Task description
Your output should consist of the lines from the first line of the records below through the one with "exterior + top", exactly, minus the pictures.

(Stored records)
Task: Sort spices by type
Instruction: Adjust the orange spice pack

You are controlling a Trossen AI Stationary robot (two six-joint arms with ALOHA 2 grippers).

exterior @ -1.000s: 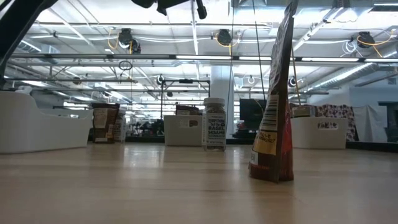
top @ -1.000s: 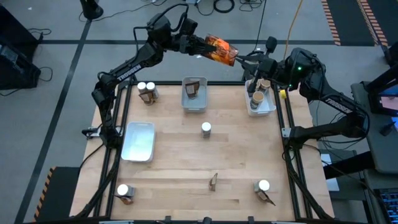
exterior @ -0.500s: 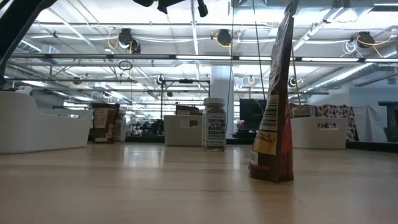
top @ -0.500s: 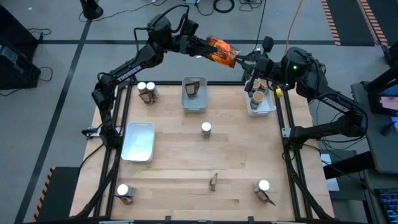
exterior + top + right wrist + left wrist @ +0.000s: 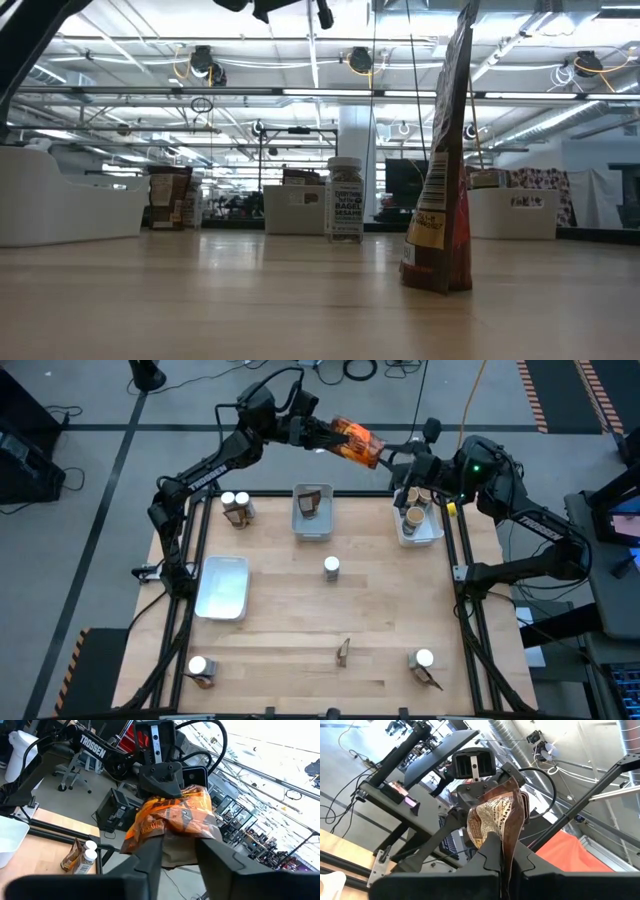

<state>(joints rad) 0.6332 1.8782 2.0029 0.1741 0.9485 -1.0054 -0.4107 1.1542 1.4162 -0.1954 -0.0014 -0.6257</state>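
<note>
The right end effector (image 5: 397, 457) has closed in, straddling the packet (image 5: 355, 441) (left end effector (image 5: 322, 435) grips it).

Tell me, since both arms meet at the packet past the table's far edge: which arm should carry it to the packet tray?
Probably the left. Its gripper is shut on the orange packet and nearer the tray holding a packet. The right gripper's jaws straddle it, still open.

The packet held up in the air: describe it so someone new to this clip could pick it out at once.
Start at the far edge of the wooden table, above the gap between the middle tray and the right tray. There the left hand and the right hand meet around an orange and brown packet. It is the only spice off the table; every other packet stands on the wood or in a tray.
</note>
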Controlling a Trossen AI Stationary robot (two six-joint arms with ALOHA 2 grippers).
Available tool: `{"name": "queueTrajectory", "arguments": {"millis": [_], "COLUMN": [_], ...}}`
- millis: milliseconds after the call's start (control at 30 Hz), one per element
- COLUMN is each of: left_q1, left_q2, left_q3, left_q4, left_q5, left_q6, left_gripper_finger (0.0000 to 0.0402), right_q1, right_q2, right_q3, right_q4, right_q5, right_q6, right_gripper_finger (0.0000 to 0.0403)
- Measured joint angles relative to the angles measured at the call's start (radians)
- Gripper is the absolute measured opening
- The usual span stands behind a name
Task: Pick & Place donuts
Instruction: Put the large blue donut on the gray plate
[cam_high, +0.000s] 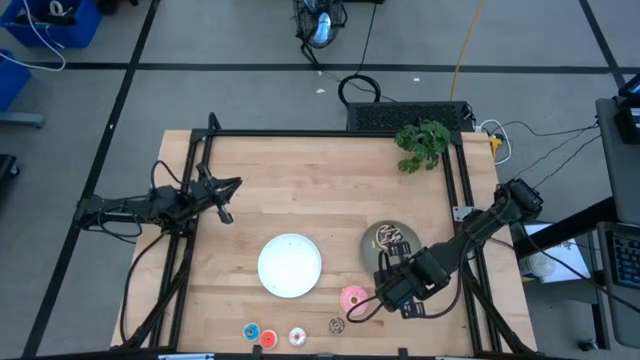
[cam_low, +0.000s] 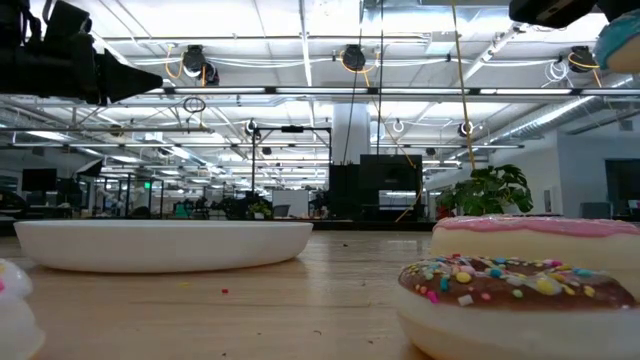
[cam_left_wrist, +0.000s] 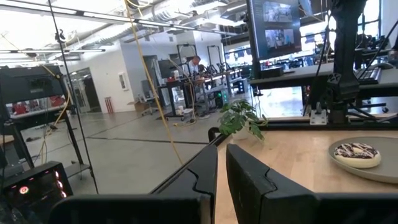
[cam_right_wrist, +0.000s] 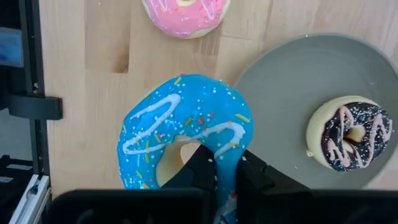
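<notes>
Nearest the low camera lies a sprinkled donut (cam_low: 520, 285), chocolate-topped, with the pink donut (cam_low: 540, 238) right behind it and the white plate (cam_low: 165, 245) off to one side on the table (cam_low: 330, 290)

From above, the right gripper (cam_high: 385, 285) hangs over the table's near edge, just beside the grey plate (cam_high: 400, 232) and next to the pink donut (cam_high: 353, 297). Its wrist view shows the two fingers (cam_right_wrist: 202, 165) nearly closed, pinching one side of the blue donut (cam_right_wrist: 186, 134): one finger sits in the hole, the other outside the ring. That donut hangs above bare wood, between the pink donut (cam_right_wrist: 185, 15) and the grey plate (cam_right_wrist: 298, 93), its edge overlapping the plate's rim in the picture. On the grey plate rests a dark donut (cam_right_wrist: 349, 134) with pale drizzle

Along the near edge lies a row of mini donuts: blue (cam_high: 252, 331), red (cam_high: 268, 338), white (cam_high: 297, 337) and brown (cam_high: 336, 324), all well apart from the right gripper. White plate (cam_high: 290, 265) sits between them and the table's middle

Left gripper (cam_high: 226, 200) waits over the table's left side, well apart from every donut, its fingers (cam_left_wrist: 199, 174) close together with only a narrow gap and nothing between them. A plant (cam_high: 422, 143) stands at the far right corner
</notes>
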Motion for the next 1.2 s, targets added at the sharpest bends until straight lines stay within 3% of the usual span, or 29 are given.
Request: {"name": "queueTrajectory", "arguments": {"millis": [433, 733, 1200], "left_q1": [0.000, 0.000, 0.000], "left_q2": [0.000, 0.000, 0.000], "left_q3": [0.000, 0.000, 0.000], "left_q4": [0.001, 0.005, 0.006], "left_q5": [0.000, 0.000, -0.009], "left_q6": [0.000, 0.003, 0.010], "left_gripper_finger": [0.0042, 0.0042, 0.0042], "right_q1": [0.000, -0.013, -0.111], "right_q2": [-0.001, -0.019, -0.296], "right_q3": [-0.006, -0.105, -0.429], "right_q4": [0.021, 0.057, 0.177], "right_q5": [0.015, 0.041, 0.039], "right_q6": [0.007, -0.081, -0.021], "right_gripper_finger": [0.0020, 0.0019, 0.0011]}}
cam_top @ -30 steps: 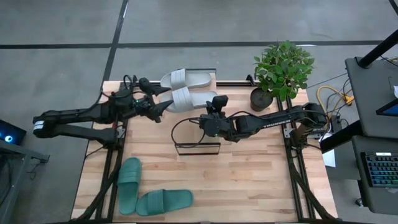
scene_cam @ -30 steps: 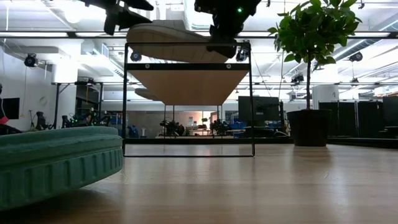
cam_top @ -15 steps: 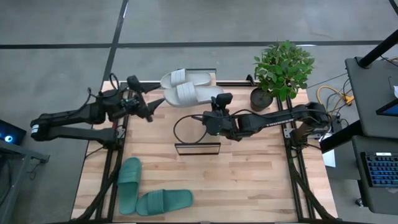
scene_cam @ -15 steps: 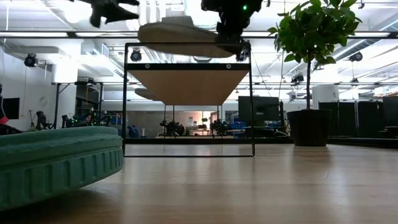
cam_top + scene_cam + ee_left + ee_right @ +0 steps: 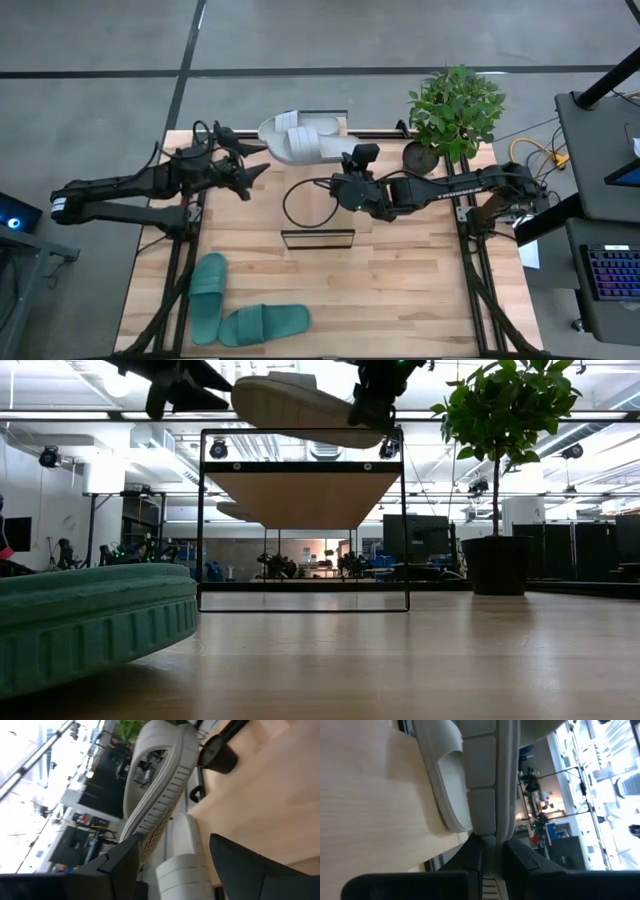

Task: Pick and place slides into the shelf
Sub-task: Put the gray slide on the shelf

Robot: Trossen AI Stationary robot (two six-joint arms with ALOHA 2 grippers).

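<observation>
Two pale grey-white slides are at the far end of the shelf (image 5: pixel 318 238). One (image 5: pixel 300 126) lies sole-down on the plank top. The other (image 5: pixel 312 148) is in the air, with my right gripper (image 5: pixel 345 172) shut on it. In the low view its sole (image 5: pixel 300 410) hangs tilted over the shelf (image 5: pixel 300 490). My left gripper (image 5: pixel 262 170) stands open just left of that slide, touching nothing. In its wrist view its fingers (image 5: pixel 120 865) frame both slides. Two teal slides (image 5: pixel 208 285) (image 5: pixel 265 325) lie on the table at the near left. My right gripper pinches the rim of the slide's right-hand end (image 5: pixel 490 840) between its two fingers. The fingers come nearly level from the table's right and lie along the slide. The slide is lifted clear of the shelf and tilted, its free end higher (image 5: pixel 245 385).
A potted plant (image 5: pixel 455 110) stands at the far right corner of the table. A black cable loop (image 5: pixel 305 205) hangs by the right arm over the shelf. In the low view one teal slide (image 5: pixel 90 625) fills the near left. Bare tabletop (image 5: pixel 420 290) lies at the near right.
My right gripper has risen and gone toward the far right with the white slide. The slide has come up off the shelf top and tipped, free end up, and now partly overlaps the other white slide. My left gripper has drawn back from it toward the table's left.
</observation>
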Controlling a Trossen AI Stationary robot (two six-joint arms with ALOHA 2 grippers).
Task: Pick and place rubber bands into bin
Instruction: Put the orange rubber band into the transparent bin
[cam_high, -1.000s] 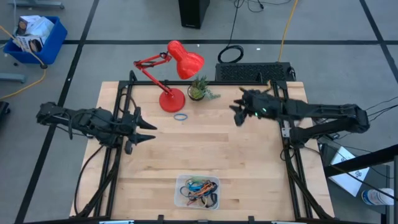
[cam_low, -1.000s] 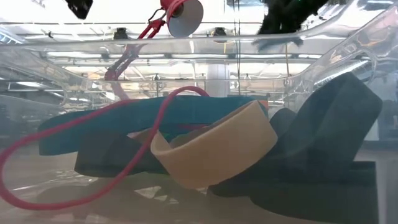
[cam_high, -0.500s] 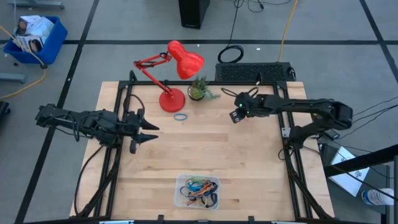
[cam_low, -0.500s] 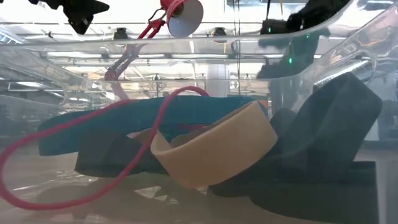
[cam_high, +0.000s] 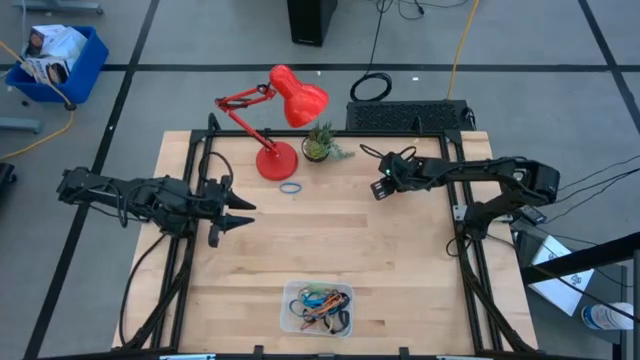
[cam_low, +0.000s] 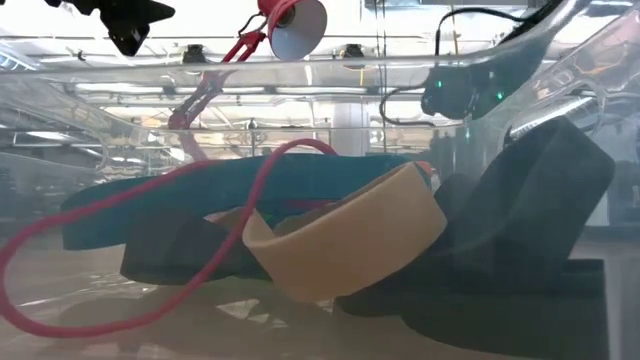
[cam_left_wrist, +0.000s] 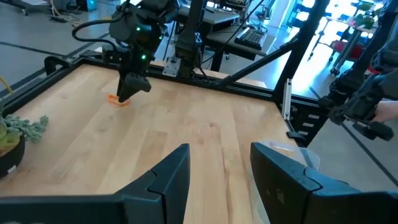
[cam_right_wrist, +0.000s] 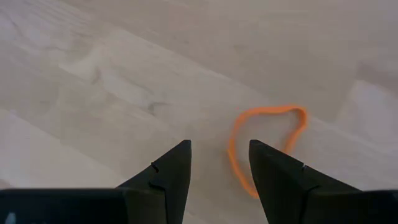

Exercise response
Task: Sort spices by type
Instruction: Adjust the orange spice pack

You are controlling a Trossen AI Stationary robot (two six-joint arms with ALOHA 2 grippers).

exterior @ -1.000s: 
top @ -1.000s: 
exterior @ -0.500s: 
top @ -0.500s: 
exterior + top + right wrist + left wrist @ +0.000s: 

The exercise is now finished.